* WHAT IS REQUIRED
What you should give back is a precise copy of the lines below from the one containing "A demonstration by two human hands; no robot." through the one containing "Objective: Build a", with no pictures.

*** Begin section ***

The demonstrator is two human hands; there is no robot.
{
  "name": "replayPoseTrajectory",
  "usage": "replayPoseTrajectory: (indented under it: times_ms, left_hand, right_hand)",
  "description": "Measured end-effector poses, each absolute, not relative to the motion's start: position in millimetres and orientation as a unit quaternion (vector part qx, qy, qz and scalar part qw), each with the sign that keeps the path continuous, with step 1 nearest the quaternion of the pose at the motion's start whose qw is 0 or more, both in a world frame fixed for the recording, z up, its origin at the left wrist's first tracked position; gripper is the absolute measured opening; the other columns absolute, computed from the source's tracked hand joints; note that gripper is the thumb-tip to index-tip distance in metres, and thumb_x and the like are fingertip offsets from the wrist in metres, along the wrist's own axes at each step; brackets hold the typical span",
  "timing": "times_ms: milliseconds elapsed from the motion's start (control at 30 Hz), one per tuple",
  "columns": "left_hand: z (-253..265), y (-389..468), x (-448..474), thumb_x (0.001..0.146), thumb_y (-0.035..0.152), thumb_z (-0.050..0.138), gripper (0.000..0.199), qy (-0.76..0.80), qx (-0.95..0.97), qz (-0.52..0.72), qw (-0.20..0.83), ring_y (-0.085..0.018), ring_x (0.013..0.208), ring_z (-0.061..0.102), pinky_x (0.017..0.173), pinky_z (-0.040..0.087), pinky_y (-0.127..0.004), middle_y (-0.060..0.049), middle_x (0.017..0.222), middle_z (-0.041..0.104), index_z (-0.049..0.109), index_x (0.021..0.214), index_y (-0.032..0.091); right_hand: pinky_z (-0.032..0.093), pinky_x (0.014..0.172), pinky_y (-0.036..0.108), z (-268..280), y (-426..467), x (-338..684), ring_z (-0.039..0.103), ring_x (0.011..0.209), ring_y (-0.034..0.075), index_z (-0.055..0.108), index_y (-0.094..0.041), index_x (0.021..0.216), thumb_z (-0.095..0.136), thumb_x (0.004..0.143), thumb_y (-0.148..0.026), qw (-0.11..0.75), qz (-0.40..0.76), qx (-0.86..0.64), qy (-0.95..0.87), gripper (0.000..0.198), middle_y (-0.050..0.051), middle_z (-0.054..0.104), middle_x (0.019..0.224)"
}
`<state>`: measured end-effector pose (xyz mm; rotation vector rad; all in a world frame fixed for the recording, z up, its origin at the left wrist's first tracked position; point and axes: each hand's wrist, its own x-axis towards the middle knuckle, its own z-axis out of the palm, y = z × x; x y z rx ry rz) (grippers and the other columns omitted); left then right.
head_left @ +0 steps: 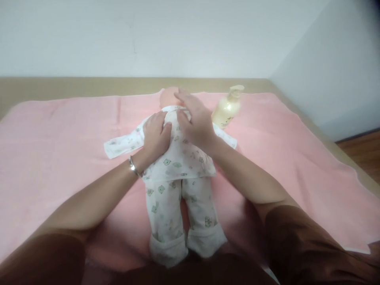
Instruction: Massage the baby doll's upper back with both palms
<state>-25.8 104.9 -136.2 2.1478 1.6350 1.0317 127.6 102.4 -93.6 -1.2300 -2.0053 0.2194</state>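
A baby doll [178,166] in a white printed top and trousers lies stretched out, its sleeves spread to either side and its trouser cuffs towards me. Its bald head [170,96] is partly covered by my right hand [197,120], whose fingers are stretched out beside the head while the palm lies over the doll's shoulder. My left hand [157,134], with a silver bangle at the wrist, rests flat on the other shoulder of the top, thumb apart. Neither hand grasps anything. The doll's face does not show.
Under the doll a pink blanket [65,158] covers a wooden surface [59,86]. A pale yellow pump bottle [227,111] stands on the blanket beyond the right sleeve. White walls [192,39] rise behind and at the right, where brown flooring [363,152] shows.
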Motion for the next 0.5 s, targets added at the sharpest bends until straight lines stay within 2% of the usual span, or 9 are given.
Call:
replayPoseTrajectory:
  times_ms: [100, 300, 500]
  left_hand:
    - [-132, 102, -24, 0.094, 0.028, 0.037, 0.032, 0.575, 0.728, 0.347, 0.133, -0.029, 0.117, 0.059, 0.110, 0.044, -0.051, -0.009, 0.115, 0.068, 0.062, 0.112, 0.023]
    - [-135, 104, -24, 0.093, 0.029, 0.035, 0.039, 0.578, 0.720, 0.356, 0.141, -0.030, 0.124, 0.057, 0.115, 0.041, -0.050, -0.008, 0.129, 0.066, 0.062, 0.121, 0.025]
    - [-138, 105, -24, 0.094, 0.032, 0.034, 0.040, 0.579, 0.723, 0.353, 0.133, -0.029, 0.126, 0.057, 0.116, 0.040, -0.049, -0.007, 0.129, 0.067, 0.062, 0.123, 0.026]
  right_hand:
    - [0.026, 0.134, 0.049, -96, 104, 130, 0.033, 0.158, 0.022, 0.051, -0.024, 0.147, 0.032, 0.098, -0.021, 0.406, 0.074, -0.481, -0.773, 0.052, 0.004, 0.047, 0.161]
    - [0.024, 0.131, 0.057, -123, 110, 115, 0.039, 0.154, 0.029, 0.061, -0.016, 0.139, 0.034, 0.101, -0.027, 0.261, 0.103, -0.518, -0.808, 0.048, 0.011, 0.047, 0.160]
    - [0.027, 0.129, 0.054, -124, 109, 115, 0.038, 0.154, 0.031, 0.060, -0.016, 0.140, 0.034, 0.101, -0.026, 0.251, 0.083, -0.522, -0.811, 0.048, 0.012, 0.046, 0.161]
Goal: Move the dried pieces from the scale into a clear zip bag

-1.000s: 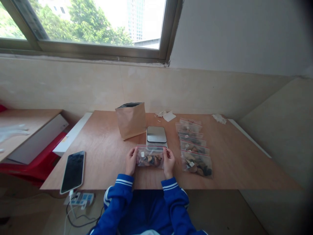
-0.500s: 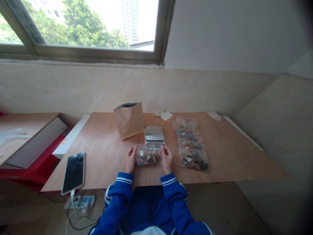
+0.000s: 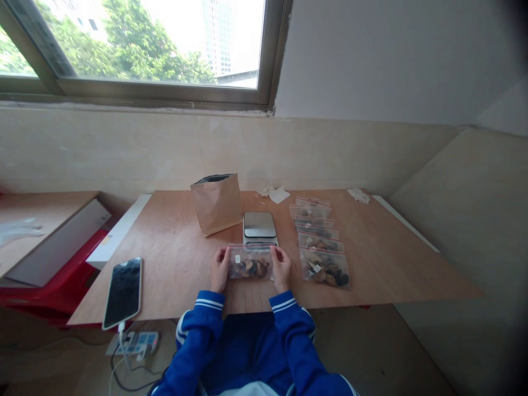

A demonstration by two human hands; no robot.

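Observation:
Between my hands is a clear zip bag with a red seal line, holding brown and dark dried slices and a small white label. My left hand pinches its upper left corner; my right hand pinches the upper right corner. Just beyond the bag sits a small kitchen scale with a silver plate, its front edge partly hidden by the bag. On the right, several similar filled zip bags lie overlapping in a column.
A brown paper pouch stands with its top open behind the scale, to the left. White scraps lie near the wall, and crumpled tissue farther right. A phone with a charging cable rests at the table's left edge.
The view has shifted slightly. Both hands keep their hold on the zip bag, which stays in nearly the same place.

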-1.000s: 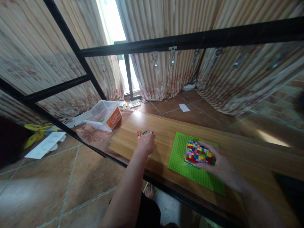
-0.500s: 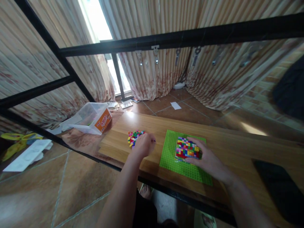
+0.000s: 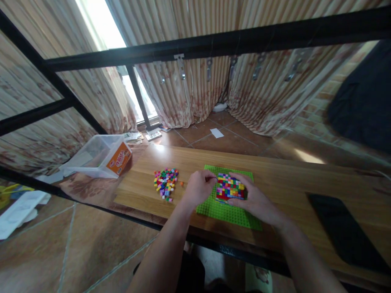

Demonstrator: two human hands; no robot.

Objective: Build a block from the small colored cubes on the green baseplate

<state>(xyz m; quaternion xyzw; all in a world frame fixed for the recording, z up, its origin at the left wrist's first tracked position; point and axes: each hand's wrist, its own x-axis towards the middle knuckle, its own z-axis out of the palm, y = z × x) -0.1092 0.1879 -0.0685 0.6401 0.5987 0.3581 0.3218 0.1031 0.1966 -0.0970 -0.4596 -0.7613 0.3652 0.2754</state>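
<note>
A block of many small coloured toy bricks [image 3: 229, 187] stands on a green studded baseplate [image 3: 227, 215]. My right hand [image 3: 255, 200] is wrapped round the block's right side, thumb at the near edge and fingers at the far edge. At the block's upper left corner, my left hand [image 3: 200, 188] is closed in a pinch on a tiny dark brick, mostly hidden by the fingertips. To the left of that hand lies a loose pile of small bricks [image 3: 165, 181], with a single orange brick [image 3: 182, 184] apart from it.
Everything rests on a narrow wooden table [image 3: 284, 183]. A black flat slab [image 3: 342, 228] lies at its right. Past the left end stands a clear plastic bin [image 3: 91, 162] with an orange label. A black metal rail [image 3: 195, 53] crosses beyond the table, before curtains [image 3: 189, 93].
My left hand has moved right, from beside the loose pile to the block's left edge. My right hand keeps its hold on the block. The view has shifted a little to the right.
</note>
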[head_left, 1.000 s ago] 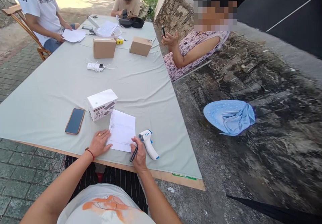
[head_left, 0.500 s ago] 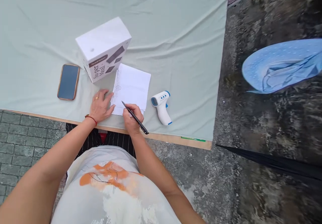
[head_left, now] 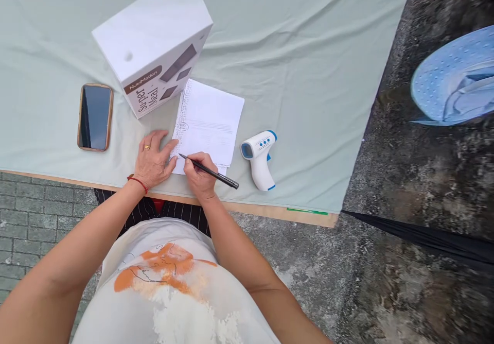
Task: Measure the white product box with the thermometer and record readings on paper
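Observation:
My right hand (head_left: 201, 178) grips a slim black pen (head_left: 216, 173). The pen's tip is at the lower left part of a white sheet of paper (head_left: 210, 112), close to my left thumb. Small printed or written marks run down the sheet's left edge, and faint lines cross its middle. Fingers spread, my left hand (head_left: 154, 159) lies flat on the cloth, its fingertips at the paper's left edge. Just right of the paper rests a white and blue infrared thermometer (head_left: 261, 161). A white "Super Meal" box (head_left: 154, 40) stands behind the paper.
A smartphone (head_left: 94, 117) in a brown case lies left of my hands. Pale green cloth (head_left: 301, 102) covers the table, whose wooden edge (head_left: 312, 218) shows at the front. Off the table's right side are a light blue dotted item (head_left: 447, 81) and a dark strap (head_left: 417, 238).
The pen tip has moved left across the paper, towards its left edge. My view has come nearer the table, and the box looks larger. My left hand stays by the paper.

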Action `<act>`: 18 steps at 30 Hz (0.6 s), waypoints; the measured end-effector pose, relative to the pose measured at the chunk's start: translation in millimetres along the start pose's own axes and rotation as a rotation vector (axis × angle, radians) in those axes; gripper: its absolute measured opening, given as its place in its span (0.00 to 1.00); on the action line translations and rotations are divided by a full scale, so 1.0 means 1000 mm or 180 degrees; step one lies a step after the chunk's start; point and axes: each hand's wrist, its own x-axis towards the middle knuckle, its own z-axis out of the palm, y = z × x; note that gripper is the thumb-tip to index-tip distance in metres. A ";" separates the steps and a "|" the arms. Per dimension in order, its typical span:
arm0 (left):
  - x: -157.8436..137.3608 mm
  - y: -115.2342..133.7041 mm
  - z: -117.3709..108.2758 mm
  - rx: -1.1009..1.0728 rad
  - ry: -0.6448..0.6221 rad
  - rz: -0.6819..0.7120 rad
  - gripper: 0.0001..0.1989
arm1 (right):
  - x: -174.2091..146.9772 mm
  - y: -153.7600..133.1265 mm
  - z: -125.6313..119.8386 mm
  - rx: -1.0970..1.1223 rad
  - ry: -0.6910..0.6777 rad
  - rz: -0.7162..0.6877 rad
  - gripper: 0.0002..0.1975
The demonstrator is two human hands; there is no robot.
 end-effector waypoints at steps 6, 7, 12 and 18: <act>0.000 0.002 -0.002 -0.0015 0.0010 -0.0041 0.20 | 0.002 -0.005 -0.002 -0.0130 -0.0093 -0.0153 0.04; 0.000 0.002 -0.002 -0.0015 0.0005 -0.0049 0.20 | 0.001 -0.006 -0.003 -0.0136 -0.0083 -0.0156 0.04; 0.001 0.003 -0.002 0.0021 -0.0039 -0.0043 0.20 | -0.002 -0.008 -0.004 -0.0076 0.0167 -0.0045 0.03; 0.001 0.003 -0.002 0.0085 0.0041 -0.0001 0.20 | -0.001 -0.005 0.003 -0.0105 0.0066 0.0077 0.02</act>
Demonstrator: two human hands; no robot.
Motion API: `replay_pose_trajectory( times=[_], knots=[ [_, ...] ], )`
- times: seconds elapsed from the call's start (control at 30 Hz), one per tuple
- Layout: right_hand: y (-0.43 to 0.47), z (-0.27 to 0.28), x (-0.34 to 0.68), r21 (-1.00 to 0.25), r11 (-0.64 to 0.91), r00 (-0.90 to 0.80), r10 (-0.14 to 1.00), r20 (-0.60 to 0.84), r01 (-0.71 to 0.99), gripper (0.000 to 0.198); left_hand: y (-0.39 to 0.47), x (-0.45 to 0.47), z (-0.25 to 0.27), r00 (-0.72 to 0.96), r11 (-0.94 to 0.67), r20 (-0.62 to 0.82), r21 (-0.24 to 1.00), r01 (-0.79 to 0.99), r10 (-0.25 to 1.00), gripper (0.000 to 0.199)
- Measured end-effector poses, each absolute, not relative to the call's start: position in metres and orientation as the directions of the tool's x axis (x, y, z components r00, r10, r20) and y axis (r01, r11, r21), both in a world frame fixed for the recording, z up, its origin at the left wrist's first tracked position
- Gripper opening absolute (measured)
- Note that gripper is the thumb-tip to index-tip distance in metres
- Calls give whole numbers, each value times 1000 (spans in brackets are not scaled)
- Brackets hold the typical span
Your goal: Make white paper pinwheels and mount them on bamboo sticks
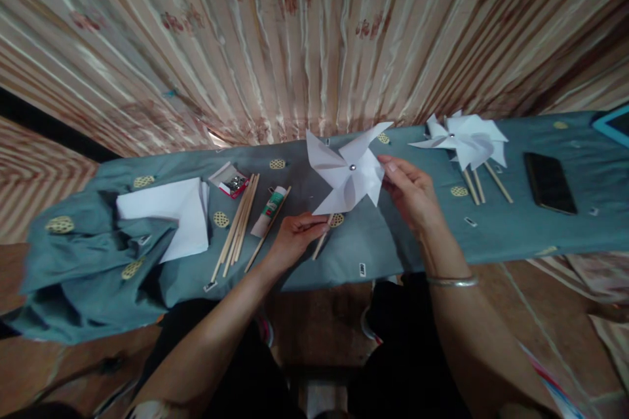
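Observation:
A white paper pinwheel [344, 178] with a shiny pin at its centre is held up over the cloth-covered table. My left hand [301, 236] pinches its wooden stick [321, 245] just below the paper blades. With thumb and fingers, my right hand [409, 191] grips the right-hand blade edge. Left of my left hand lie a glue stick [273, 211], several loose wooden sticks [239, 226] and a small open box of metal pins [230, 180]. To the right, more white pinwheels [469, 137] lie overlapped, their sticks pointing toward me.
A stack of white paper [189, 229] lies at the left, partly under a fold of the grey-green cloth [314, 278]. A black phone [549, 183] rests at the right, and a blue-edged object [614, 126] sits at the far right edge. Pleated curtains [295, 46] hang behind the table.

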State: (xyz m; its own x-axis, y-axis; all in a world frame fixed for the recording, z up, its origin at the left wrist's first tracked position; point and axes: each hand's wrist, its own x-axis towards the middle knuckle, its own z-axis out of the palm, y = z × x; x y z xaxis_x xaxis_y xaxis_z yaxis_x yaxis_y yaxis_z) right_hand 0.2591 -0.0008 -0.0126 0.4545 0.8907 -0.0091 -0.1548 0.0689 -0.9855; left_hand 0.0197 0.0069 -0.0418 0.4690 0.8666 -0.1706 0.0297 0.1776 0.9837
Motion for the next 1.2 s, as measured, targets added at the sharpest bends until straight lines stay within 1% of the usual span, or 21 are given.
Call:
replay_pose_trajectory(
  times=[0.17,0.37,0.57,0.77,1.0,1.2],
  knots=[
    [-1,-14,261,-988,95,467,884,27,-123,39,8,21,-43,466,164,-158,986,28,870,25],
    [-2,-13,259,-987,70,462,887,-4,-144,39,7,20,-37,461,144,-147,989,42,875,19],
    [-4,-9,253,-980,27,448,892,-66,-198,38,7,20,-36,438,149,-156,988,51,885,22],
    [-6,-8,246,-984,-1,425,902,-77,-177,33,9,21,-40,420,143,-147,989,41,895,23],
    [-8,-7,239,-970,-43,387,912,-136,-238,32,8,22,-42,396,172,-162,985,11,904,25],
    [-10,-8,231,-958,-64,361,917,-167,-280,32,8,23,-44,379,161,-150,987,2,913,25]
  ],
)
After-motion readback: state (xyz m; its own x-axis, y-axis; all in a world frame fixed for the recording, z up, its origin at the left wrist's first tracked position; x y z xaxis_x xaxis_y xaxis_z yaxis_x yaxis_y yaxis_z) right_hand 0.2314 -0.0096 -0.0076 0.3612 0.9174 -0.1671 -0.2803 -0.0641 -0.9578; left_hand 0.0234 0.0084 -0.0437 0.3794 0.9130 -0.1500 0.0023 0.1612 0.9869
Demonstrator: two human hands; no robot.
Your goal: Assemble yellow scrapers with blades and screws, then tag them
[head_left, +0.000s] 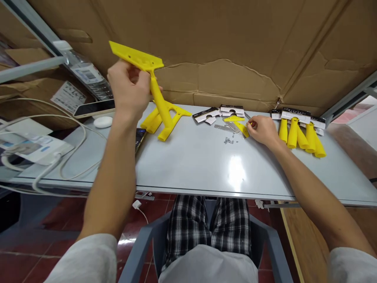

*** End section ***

* SOLUTION TO THIS EXERCISE
A demonstration by two human hands; no robot.

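Observation:
Between my hands is a clear zip bag with a red seal line, holding brown and dark dried slices and a small white label. My left hand pinches its upper left corner; my right hand pinches the upper right corner. Just beyond the bag sits a small kitchen scale with a silver plate, its front edge partly hidden by the bag. On the right, several similar filled zip bags lie overlapping in a column.
A brown paper pouch stands with its top open behind the scale, to the left. White scraps lie near the wall, and crumpled tissue farther right. A phone with a charging cable rests at the table's left edge.
The view has shifted slightly. Both hands keep their hold on the zip bag, which stays in nearly the same place.
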
-1.000s: 
-0.500s: 
+0.000s: 

Demonstrator: two human hands; no robot.

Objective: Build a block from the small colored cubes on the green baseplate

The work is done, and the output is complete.